TAU researchers discover earliest man-made climate change at Dead Sea

"Our discovery provides a quantitative assessment for the commencement of significant human impact on the Earth’s geology and ecosystems.”

By JUDY SIEGEL-ITZKOVICH
Updated: JUNE 6, 2017 00:09
Dead Sea (photo credit: WIKIMEDIA COMMONS/IAN AND WENDY SEWELL)
Dead Sea
(photo credit: WIKIMEDIA COMMONS/IAN AND WENDY SEWELL)
The earliest geological sign of the impact of humans on the environment has been discovered by Tel Aviv University scientists at the Dead Sea.
According to the researchers, the erosion took place 11,500 years ago during the Neolithic Revolution, as societies underwent a wide-scale transition from hunting and gathering to agriculture and settlement, resulting in a much larger human population that continued to grow exponentially.
The study’s results were recently published in the journal Global and Planetary Change.
The vast majority of climate scientists agree that climate-warming trends over the past century have been caused by human activity, said Prof. Shmuel Marco, head of TAU’s School of Geosciences, who led the climate change research team.
Within a core sample retrieved from the Dead Sea, researchers discovered basin-wide erosion rates dramatically incompatible with known tectonic and climatic regimes of the period recorded.
The researchers are currently in the process of recovering the record of earthquakes from the same drill core. “We have identified disturbances in the sediment layers that were triggered by the shaking of the lake bottom,” Marco said. “It will provide us with a 220,000- year record – the most extensive earthquake record in the world.
“Human impact on the natural environment is now endangering the entire planet,” Marco said. “It is therefore crucial to understand these fundamental processes.
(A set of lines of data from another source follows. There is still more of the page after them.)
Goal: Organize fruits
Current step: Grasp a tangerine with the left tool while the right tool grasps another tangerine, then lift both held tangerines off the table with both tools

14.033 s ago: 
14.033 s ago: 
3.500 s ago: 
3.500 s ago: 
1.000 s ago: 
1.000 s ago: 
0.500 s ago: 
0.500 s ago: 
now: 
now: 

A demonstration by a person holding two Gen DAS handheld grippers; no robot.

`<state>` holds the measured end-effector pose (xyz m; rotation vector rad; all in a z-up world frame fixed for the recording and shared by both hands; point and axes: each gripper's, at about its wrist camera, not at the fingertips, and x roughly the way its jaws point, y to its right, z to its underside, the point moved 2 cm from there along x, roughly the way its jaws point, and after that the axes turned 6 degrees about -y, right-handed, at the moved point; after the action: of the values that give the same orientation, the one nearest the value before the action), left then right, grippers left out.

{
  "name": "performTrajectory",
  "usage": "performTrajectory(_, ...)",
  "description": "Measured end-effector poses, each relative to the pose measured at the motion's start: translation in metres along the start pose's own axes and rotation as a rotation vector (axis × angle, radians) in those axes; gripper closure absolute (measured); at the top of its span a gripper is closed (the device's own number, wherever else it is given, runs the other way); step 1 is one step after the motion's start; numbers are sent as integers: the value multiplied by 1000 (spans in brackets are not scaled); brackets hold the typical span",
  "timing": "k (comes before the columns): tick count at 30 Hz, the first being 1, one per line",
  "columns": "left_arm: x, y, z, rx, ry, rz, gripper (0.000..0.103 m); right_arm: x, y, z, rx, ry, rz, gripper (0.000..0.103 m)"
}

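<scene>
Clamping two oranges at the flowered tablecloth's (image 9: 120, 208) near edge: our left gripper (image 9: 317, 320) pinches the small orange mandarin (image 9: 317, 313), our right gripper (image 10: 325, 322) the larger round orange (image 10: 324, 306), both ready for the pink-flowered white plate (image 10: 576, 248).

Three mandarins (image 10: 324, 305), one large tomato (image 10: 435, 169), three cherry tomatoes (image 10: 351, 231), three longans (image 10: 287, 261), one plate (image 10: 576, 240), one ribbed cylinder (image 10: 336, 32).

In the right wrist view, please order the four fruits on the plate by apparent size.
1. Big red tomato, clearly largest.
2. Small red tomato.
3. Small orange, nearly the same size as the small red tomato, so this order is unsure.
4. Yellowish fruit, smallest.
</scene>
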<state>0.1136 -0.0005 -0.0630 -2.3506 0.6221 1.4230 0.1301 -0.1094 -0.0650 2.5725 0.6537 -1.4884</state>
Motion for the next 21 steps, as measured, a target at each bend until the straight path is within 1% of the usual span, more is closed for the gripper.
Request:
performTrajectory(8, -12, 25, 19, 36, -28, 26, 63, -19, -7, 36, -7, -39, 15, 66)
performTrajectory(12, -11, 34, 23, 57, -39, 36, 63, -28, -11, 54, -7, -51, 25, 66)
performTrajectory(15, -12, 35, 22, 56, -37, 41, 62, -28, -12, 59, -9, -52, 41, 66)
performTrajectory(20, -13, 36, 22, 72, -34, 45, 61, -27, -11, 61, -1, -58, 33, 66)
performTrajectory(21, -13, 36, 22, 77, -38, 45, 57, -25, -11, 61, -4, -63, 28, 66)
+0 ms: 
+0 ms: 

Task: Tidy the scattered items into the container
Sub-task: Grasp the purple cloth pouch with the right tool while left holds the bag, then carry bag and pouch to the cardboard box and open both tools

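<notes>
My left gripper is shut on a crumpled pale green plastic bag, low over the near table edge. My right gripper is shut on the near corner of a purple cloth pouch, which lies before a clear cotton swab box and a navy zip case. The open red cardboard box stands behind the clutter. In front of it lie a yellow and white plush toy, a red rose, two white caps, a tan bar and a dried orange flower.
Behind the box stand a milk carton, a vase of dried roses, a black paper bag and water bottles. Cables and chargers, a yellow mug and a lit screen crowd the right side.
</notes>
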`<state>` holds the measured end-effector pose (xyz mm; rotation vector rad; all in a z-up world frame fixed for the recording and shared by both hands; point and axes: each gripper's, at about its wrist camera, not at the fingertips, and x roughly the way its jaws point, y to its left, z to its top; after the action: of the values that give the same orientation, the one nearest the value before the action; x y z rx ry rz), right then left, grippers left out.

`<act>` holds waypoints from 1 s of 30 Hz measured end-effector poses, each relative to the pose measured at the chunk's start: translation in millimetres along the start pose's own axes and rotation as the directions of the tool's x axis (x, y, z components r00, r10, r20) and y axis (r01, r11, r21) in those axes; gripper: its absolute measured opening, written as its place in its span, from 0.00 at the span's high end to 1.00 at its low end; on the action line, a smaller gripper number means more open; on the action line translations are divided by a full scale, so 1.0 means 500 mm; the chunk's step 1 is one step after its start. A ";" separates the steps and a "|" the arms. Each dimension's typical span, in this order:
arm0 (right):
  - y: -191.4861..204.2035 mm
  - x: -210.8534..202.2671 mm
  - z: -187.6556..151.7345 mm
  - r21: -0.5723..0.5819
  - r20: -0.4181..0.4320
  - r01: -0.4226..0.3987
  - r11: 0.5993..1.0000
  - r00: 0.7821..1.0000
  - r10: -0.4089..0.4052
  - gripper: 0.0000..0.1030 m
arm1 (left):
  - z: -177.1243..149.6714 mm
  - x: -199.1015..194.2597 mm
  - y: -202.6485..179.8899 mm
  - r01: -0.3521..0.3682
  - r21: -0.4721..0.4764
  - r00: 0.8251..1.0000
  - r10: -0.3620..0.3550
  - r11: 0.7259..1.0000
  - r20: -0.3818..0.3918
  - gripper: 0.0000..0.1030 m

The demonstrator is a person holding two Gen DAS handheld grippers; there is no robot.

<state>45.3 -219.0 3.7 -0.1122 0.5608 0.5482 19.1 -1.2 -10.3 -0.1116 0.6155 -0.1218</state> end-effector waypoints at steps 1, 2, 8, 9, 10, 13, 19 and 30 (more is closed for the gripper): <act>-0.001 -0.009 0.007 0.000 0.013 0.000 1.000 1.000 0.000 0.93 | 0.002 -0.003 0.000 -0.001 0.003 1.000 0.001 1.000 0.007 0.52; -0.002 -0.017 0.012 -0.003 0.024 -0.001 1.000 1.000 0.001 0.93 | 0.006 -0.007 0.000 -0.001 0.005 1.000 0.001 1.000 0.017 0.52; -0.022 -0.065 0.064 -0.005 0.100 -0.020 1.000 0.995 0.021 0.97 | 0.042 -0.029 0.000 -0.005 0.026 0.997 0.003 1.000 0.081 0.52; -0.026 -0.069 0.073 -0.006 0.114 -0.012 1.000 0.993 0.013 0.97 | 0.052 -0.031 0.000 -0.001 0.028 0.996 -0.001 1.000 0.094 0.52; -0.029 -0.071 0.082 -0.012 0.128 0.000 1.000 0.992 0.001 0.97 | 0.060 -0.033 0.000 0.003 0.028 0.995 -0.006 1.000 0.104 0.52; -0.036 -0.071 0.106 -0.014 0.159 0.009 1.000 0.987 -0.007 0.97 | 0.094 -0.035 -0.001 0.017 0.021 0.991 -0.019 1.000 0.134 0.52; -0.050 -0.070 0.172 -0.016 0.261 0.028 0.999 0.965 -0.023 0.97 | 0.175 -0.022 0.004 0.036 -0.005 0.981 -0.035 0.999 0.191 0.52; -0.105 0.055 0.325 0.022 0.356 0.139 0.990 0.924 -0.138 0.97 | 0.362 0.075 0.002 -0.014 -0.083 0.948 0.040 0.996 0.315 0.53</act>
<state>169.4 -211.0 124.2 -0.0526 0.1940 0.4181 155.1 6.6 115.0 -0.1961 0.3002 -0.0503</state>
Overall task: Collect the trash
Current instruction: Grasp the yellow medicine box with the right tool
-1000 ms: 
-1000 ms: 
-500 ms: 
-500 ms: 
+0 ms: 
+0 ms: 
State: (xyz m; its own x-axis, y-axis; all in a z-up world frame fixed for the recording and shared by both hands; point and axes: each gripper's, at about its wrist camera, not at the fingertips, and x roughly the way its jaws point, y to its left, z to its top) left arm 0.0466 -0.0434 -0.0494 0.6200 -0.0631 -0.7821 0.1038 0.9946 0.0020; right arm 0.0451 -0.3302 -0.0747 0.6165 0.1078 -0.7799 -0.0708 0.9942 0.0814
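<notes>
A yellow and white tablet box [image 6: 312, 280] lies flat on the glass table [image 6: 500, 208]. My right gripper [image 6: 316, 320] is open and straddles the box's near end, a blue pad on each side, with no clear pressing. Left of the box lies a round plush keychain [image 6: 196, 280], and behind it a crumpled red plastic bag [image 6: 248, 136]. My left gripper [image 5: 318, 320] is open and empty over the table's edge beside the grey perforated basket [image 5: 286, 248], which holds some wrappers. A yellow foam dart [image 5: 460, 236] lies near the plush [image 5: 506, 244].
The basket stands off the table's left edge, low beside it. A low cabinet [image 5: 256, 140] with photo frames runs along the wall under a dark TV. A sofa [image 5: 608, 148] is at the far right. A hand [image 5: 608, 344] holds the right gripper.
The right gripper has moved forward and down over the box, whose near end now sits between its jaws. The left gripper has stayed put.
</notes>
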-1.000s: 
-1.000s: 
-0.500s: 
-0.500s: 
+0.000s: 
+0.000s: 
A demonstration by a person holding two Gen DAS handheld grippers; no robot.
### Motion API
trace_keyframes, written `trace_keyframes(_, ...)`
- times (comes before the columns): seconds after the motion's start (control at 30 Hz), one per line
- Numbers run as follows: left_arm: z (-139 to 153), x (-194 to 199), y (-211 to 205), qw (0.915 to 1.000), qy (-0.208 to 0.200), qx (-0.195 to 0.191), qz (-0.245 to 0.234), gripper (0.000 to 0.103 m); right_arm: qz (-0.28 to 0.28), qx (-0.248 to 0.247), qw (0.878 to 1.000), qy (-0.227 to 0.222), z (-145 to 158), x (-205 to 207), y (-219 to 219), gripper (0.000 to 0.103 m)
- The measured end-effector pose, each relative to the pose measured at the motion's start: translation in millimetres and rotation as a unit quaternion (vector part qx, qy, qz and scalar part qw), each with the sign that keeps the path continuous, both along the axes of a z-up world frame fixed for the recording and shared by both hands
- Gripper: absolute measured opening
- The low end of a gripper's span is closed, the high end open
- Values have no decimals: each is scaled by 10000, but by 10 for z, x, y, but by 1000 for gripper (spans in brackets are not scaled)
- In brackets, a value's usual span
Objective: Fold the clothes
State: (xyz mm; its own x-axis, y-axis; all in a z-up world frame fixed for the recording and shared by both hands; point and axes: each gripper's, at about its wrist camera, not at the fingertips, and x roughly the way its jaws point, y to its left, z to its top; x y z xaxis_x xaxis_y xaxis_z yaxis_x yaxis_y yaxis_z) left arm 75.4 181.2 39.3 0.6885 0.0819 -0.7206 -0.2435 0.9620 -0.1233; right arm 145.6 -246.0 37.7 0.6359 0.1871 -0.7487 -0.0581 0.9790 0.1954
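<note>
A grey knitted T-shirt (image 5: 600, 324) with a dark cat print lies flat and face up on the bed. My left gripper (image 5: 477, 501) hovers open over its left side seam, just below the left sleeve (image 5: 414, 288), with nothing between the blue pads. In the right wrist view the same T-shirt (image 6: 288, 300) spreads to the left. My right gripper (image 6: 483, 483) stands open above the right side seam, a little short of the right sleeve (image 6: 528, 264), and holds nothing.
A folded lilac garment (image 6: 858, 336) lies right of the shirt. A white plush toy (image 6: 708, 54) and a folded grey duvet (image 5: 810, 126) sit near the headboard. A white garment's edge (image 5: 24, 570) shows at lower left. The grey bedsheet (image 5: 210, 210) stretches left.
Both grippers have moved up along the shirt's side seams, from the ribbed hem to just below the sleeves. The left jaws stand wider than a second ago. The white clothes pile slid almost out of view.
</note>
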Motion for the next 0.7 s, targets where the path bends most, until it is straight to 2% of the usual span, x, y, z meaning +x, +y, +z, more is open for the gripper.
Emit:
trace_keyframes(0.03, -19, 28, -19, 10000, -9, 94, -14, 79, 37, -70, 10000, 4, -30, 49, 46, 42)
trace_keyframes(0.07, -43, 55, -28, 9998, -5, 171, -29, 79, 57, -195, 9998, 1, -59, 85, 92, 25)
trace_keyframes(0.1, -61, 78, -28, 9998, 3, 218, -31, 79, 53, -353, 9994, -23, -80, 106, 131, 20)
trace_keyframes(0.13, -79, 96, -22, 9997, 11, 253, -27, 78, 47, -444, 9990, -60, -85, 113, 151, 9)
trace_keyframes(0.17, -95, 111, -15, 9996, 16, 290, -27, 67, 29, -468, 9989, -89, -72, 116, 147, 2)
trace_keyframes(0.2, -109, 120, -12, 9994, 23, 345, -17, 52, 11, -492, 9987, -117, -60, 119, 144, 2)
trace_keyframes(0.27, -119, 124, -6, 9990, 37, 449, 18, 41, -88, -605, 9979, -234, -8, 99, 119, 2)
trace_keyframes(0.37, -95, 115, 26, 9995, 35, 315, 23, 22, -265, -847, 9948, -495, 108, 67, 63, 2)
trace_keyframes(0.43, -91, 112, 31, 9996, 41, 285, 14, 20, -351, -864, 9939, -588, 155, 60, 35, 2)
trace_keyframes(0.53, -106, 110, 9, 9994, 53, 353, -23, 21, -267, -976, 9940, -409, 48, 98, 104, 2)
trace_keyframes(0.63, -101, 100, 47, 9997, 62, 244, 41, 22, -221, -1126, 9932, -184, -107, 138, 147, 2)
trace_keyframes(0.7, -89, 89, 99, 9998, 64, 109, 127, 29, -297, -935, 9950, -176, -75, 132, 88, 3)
Our discovery provides a quantitative assessment for the commencement of significant human impact on the Earth’s geology and ecosystems.”
Marco’s team included TAU post-doctoral student Dr. Yin Lu, and Prof. Dani Nadel and Prof. Nicolas Waldman, both of the University of Haifa. It took place as part of the Dead Sea Deep Drilling Project, which harnessed a 1,500-foot-deep drill core to delve into the salt water body’s basin. The core sample provided the team with a sediment record of the last 220,000 years.
“Natural vegetation was replaced by crops; animals were domesticated; grazing reduced the natural plant cover; and deforestation provided more area for grazing,” said Marco. “All these resulted in the intensified erosion of the surface and increased sedimentation, which we discovered in the Dead Sea core sample.”
The Dead Sea drainage basin serves as a natural laboratory for understanding how sedimentation rates in a deep basin are related to climate change, tectonics, and impact on the landscape, he explained.
“We noted a sharp threefold increase in the fine sand that was carried into the Dead Sea by seasonal floods,” said Marco. “This intensified erosion is incompatible with tectonic and climatic regimes during the Holocene, the geological epoch that began after the Pleistocene some 11,700 years ago.”